YOUR OBJECTIVE >> Please set the lines down again exactly, from the top of the entries through the line that contains "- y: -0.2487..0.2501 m".
⁂
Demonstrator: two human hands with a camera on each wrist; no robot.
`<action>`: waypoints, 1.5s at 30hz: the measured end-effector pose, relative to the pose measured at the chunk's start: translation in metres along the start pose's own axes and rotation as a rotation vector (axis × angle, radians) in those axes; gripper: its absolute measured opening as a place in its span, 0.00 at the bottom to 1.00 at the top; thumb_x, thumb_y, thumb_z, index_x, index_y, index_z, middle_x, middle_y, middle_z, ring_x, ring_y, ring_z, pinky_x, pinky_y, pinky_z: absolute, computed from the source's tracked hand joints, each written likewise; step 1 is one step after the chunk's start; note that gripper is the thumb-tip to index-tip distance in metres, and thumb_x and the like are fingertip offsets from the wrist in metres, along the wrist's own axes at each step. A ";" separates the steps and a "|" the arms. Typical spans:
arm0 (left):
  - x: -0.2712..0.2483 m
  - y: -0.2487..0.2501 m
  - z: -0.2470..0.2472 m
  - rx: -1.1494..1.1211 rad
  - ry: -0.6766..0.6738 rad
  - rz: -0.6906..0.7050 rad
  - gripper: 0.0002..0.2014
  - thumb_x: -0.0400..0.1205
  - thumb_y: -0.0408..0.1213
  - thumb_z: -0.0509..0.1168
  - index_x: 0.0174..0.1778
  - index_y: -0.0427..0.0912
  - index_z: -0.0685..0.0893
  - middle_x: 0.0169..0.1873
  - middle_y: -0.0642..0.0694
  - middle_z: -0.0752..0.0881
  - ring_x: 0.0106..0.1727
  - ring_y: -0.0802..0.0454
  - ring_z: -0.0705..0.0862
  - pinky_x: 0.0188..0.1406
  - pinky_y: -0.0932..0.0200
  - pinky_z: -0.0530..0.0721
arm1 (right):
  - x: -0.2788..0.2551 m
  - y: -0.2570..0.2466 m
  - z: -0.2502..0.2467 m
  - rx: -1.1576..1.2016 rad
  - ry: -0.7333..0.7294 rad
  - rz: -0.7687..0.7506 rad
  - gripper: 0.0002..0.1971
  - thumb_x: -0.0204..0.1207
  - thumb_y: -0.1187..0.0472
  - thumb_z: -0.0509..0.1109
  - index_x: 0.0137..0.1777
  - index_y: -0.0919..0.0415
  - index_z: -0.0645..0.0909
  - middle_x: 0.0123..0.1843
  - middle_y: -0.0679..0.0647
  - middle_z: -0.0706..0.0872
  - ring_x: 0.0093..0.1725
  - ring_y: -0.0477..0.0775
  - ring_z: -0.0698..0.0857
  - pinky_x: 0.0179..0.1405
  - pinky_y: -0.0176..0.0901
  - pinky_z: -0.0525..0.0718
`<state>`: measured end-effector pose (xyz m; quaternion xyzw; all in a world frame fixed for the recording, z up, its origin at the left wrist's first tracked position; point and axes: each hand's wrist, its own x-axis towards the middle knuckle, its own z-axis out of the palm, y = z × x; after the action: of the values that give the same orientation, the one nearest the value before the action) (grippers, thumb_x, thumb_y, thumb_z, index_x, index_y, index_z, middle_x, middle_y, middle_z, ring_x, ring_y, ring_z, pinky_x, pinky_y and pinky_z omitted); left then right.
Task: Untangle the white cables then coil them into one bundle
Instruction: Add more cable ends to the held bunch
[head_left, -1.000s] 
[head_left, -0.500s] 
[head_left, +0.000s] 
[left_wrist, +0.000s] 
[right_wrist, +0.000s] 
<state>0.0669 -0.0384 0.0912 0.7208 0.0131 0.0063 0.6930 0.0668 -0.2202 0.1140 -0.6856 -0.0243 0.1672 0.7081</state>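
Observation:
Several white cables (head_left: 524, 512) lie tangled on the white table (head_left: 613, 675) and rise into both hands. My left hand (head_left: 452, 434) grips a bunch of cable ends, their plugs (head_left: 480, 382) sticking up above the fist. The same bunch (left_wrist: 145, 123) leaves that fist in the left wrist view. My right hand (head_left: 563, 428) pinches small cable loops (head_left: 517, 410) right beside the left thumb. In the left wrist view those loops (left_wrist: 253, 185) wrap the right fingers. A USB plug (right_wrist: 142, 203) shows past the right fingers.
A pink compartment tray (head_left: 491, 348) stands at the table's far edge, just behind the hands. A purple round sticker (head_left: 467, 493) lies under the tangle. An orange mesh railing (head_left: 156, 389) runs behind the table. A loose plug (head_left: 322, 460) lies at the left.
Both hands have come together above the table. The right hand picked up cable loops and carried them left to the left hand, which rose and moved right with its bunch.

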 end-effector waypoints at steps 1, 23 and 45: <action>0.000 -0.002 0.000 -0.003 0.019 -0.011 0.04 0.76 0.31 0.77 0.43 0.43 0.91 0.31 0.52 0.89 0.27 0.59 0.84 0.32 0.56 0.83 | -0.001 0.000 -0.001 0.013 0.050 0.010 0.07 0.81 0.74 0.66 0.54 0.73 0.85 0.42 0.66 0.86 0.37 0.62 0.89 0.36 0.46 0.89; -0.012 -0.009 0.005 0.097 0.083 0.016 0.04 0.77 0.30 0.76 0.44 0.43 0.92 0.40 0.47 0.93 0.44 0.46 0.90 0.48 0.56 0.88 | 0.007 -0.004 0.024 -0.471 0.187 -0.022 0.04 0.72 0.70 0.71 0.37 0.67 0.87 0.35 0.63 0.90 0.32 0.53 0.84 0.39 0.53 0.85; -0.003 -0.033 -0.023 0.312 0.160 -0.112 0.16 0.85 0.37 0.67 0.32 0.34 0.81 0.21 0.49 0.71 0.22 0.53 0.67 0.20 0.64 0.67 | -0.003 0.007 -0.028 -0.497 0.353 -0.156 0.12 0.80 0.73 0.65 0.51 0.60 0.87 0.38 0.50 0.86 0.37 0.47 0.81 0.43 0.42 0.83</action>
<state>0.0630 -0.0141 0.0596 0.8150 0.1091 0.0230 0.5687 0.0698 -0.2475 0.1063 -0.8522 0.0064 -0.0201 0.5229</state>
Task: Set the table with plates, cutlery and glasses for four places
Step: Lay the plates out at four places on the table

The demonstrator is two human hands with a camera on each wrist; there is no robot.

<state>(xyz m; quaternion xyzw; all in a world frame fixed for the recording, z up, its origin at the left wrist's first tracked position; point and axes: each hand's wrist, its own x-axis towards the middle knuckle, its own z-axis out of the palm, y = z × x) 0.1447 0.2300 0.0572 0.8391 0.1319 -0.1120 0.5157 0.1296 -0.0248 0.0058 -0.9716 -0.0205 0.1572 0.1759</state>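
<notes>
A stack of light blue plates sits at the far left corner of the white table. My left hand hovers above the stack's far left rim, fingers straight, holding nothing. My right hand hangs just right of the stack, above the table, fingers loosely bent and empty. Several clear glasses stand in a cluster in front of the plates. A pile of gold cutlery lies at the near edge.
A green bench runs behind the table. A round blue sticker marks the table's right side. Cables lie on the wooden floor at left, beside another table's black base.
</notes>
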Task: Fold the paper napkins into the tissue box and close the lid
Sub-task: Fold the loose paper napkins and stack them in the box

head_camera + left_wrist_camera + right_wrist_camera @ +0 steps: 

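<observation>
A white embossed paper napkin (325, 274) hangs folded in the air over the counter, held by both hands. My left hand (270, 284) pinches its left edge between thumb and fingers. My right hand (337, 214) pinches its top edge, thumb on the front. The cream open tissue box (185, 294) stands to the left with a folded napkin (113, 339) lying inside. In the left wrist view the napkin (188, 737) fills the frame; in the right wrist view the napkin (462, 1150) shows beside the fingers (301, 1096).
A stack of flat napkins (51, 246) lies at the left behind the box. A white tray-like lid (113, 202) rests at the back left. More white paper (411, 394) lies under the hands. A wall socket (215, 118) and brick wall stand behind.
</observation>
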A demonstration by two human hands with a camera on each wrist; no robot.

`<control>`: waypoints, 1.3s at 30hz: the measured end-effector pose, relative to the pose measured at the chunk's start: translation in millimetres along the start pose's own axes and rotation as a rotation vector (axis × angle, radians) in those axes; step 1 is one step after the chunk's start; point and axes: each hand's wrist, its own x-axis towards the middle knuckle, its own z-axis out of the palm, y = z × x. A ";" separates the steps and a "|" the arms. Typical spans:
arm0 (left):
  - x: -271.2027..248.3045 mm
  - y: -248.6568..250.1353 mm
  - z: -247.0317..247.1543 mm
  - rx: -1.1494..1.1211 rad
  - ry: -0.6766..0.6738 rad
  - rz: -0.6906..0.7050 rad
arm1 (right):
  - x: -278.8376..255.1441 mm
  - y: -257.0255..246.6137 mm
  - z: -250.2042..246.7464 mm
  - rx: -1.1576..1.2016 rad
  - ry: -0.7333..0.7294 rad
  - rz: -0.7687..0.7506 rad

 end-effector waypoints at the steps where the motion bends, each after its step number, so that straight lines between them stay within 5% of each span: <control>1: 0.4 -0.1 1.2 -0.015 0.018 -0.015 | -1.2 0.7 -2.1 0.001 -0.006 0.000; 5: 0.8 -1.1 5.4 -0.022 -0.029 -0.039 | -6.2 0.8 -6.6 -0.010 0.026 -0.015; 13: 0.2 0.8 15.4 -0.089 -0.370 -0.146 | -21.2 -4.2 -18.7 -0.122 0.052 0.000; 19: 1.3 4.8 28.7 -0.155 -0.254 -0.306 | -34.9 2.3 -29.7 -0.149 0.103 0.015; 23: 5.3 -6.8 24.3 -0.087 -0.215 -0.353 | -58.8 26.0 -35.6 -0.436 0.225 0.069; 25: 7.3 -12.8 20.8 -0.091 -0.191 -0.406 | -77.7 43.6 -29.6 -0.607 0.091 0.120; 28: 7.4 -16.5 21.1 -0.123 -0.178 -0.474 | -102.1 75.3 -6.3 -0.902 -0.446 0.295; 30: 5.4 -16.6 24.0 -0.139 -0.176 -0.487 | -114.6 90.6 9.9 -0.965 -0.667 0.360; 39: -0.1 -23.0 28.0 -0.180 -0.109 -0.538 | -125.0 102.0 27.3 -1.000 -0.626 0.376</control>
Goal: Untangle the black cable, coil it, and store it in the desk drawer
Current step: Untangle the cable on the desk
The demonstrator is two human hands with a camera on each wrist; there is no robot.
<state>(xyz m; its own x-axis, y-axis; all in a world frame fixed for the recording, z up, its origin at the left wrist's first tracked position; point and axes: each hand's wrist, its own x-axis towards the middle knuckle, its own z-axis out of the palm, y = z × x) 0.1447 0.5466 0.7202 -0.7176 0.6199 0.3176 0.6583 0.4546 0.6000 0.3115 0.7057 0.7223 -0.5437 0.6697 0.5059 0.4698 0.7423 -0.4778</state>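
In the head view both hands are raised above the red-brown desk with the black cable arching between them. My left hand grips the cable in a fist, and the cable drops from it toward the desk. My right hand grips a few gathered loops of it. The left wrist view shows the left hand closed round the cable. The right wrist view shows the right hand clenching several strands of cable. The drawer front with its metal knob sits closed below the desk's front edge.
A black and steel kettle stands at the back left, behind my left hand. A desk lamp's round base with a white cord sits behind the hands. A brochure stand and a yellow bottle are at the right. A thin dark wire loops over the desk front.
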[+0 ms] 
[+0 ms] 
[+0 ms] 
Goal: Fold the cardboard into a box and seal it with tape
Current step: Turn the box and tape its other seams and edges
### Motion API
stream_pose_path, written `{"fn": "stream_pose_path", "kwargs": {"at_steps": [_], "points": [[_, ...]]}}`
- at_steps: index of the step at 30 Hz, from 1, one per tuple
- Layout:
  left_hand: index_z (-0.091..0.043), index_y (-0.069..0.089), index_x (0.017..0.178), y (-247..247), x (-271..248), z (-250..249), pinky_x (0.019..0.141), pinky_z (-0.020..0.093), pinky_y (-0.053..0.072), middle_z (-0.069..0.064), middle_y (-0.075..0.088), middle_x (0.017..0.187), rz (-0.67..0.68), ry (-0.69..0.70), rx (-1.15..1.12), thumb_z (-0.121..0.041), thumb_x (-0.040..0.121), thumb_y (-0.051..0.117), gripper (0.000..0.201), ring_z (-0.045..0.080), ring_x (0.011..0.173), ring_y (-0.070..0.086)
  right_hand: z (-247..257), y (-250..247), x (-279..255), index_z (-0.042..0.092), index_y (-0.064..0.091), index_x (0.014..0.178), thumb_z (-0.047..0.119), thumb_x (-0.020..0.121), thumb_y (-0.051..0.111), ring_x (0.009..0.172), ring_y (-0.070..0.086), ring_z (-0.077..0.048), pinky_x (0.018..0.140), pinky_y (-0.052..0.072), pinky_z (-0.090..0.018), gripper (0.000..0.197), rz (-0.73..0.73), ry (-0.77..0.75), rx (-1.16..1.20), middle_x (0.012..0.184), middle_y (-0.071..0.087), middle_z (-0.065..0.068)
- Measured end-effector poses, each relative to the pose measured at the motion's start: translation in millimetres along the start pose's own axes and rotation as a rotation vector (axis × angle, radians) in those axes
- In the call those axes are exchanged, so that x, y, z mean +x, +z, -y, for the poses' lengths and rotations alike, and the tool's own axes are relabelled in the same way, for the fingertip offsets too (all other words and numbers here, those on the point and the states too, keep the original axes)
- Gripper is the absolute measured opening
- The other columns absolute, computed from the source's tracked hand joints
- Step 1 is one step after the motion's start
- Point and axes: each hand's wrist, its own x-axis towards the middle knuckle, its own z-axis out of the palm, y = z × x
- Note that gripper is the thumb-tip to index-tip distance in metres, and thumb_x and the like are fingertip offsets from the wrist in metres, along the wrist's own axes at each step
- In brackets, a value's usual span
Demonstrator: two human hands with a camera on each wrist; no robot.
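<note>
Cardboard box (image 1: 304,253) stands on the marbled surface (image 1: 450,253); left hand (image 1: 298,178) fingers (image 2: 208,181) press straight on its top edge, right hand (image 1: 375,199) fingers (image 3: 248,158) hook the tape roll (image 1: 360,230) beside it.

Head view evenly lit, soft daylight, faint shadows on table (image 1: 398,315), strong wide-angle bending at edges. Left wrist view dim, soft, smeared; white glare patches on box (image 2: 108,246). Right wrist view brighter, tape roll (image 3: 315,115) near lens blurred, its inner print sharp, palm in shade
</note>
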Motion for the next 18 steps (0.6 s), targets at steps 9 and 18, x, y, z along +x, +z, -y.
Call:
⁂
ANSWER SECTION >>
Demonstrator: two human hands with a camera on each wrist; no robot.
`<action>`: waypoints, 1.5s at 30hz: the measured end-effector pose, relative to the pose measured at the chunk's start: translation in metres along the start pose's own axes and rotation as a rotation vector (axis × angle, radians) in those axes; gripper: its absolute measured opening as a place in its span, 0.00 at the bottom to 1.00 at the top; thumb_x, thumb_y, thumb_z, index_x, index_y, index_z, middle_x, middle_y, middle_z, ring_x, ring_y, ring_z, pinky_x, pinky_y, pinky_z: absolute, computed from the source's tracked hand joints, each written likewise; step 1 is one step after the chunk's start; note that gripper is the thumb-tip to index-tip distance in metres, and thumb_x and the like are fingertip offsets from the wrist in metres, along the wrist's own axes at each step. A ";" separates the steps and a "|" the arms. Typical spans:
arm0 (left):
  - x: -0.2712..0.2483 m
  - y: -0.2487..0.2501 m

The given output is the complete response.